New 3D printing technique produces 'living' 4D materials

UNSW

UNSW Sydney researchers have successfully merged 3D/4D printing with a chemical process to produce "living" resin, which has huge potential for fields as diverse as recycling and biomedicine.

Watch the time-lapse video here.

Repairing and reusing plastics and delivering cancer drugs more effectively are only two of many of the potential applications a new 3D/4D printing technology might have, thanks to the pioneering work of a research collaboration between UNSW Sydney and The University of Auckland.

The researchers have revealed the successful merging of 3D/4D printing and photo-controlled/living polymerisation – a chemical process to create polymers – in a paper published in Angewandte Chemie International Edition on Friday.

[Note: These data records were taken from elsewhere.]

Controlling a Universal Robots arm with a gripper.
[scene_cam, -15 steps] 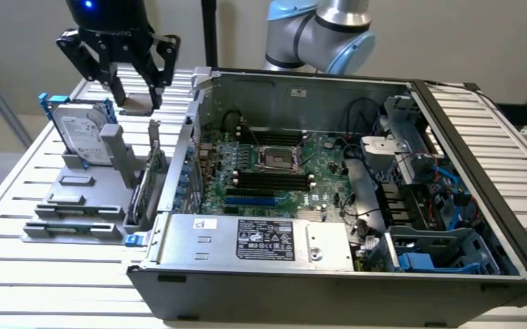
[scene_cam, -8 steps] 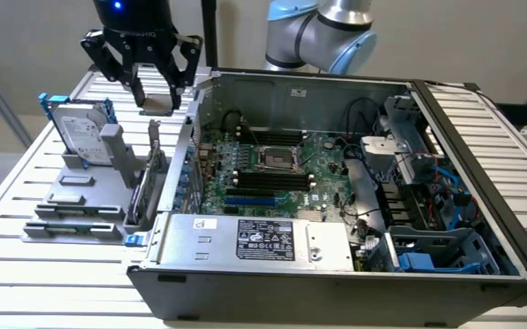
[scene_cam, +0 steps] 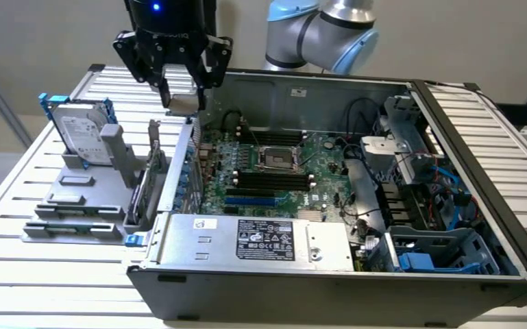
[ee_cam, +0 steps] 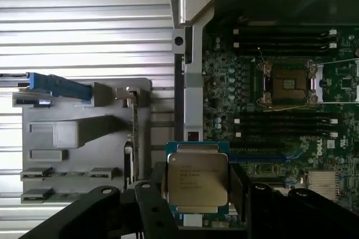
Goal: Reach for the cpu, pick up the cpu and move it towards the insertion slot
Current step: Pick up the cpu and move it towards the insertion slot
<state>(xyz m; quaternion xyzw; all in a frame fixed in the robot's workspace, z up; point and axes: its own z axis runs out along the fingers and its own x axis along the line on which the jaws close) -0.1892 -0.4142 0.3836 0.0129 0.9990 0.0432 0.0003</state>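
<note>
- The cpu (ee_cam: 197,180), a small flat square chip with a silver metallic top, is pinched in the black gripper (ee_cam: 196,194), lifted above the case's edge, top face toward the wrist camera; square, so no long axis.
- Carry step: it needs moving across to the insertion slot (scene_cam: 278,159), a shiny-framed dark-centred socket, farther into the case on the exterior view's right.

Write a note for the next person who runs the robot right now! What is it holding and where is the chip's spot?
Gripper: shut on the cpu, raised above the case's edge, on the exterior view's left.
Insertion slot: on the motherboard inside the open case, bare; the wrist view shows its dark centre apart from the chip.
Hard drive: upright in the grey holder outside the case.
Done: reaching and pick-up.
Left: the chip has not reached the slot.
</note>
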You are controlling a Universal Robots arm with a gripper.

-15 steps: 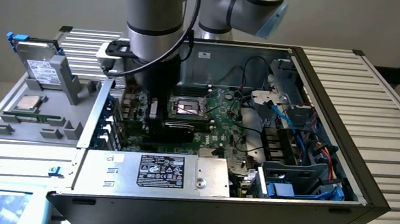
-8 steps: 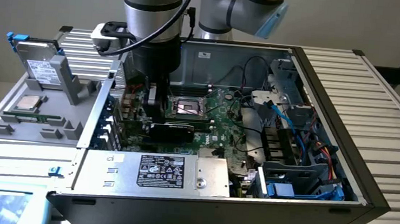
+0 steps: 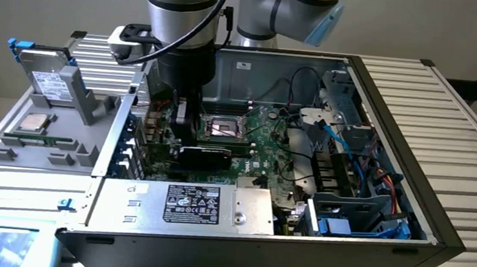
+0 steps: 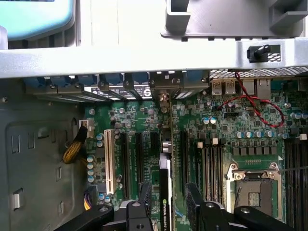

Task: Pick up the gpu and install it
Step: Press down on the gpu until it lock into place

4D printing is a subset of 3D printing where the printed object can transform its shape in response to certain conditions.

The new controlled polymerisation method, where the researchers used visible light to create an environmentally friendly "living" plastic or polymer, opens a new world of possibilities for the manufacture of advanced solid materials.

Polymers can be synthetic, such as plastic, as well as biological, for example, DNA.

The research built upon the UNSW Sydney Boyer Lab's 2014 discovery of PET-RAFT polymerisation (Photoinduced Electron/energy Transfer-Reversible Addition Fragmentation Chain Transfer polymerisation), a new way to make controlled polymers using visible light, using the Reversible Addition Fragmentation Chain Transfer (RAFT) polymerisation technique discovered by the CSIRO (Graeme Moad, San Thang and Enzo Rizzard).